The bill (A-603) would address the problem of "SLAPP" lawsuits (Strategic Lawsuit Against Public Participation) brought against individuals who speak out about public issues. The intention of the plaintiffs who file these suits is not to win, but to stop defendants from voicing their criticism.
"SLAPP suits are nothing more than thinly veiled attempts to silence defendants by putting them through a costly and complicated legal process," said Lagana (D- Bergen/Passaic). "This goes against our democratic ideals and is an abuse of our judicial system. This bill would allow defendants exercising their right to free speech to have these frivolous suits dismissed before they turn into procedural nightmares."
"What makes our country great is the freedom we all have to speak our minds, whether in favor or in opposition, on issues that affect us as a whole," said Singleton (D-Burlington). "These lawsuits manipulate the judicial system to censor public debate. No one should be denied the right to voice an opinion or criticism for fear of being dragged into an expensive, tedious and pointless legal battle."
Under the bill, a party may file a special motion to dismiss a claim arising from "an act in furtherance of the right of advocacy on issues of public interest." The bill defines such an act as:
(1) a written or oral statement made in connection with an issue under consideration or review by a legislative, executive, or judicial body, or any other official proceeding authorized by law, made in a place open to the public or in a public forum in connection with an issue of public interest; or
(2) an expression or expressive conduct that involves petitioning the government or communicating views to members of the public in connection with an issue of public interest.
The motion would have to be filed within 45 days after service of the claim. The motion to dismiss would be granted if the party makes a prima facie showing the claim arises from an act in furtherance of the right of advocacy on an issue of public interest, unless the responding party demonstrates the claim is likely to succeed on the merits, in which case the motion would be denied.

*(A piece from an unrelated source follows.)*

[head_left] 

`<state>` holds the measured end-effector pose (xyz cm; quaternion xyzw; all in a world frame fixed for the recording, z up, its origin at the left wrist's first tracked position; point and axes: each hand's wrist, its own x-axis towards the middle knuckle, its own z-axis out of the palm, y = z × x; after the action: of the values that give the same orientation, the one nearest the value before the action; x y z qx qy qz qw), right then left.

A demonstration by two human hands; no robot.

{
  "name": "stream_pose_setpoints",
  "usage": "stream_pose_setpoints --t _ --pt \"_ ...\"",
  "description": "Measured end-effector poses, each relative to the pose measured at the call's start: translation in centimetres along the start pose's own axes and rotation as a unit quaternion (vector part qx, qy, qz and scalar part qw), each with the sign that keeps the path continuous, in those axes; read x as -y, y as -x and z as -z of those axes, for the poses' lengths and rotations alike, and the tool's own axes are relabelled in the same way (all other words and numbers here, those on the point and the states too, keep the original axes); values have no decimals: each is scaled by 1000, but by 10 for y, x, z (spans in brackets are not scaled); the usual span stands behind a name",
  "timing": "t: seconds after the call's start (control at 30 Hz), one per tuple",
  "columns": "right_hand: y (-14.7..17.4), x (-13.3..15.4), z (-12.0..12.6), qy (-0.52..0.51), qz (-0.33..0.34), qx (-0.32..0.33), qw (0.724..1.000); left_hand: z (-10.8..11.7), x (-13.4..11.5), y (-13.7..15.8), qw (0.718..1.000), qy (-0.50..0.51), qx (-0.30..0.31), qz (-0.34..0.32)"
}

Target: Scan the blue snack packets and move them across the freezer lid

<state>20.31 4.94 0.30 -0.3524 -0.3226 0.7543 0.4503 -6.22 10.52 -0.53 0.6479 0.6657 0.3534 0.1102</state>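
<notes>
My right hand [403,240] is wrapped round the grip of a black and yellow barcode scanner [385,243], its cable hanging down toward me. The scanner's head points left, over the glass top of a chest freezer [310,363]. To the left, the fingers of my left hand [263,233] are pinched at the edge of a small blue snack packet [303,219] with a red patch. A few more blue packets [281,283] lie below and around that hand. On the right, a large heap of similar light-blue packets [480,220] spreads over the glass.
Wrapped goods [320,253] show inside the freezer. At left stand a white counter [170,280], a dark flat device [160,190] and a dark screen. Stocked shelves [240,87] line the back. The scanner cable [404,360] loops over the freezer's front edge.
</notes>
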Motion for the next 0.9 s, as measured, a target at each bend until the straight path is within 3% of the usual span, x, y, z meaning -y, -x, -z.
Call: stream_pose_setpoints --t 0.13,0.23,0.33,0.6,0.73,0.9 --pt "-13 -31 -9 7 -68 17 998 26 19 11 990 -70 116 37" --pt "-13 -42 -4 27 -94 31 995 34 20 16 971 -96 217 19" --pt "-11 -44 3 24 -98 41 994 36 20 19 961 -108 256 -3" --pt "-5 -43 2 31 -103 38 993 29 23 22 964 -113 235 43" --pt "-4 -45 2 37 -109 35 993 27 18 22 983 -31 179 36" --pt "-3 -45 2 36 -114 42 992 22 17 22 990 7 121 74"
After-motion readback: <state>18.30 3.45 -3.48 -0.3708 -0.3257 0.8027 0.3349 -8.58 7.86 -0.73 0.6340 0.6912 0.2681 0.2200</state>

The bill would also allow a person - whose personal identifying information is sought pursuant to a discovery order, request, or subpoena in connection with a SLAPP suit - to make a special motion to quash the order, request, or subpoena.
If the person makes a prima facie showing the underlying claim arises from an act in furtherance of the right of advocacy on issues of public interest, the motion to quash would be granted unless the party seeking his personal identifying information demonstrates that the underlying claim is likely to succeed on the merits, in which case the motion would be denied.
Under the bill, a defendant who prevails on a special motion to dismiss a SLAPP suit or a special motion to quash a discovery order, request, or subpoena may be awarded the costs of litigation, including reasonable attorney fees. In addition, the defendant would receive statutory damages of $10,000. Statutory damages may be denied if the court finds the complaint or information made by the defendant in an act in furtherance of the right of advocacy on issues of public interest was communicated in bad faith.
The bill was approved by the Assembly Judiciary Committee on March 7. The bill would take effect immediately upon enactment and would apply to all claims filed on or after the effective date. The bill will now head to the Senate for further consideration.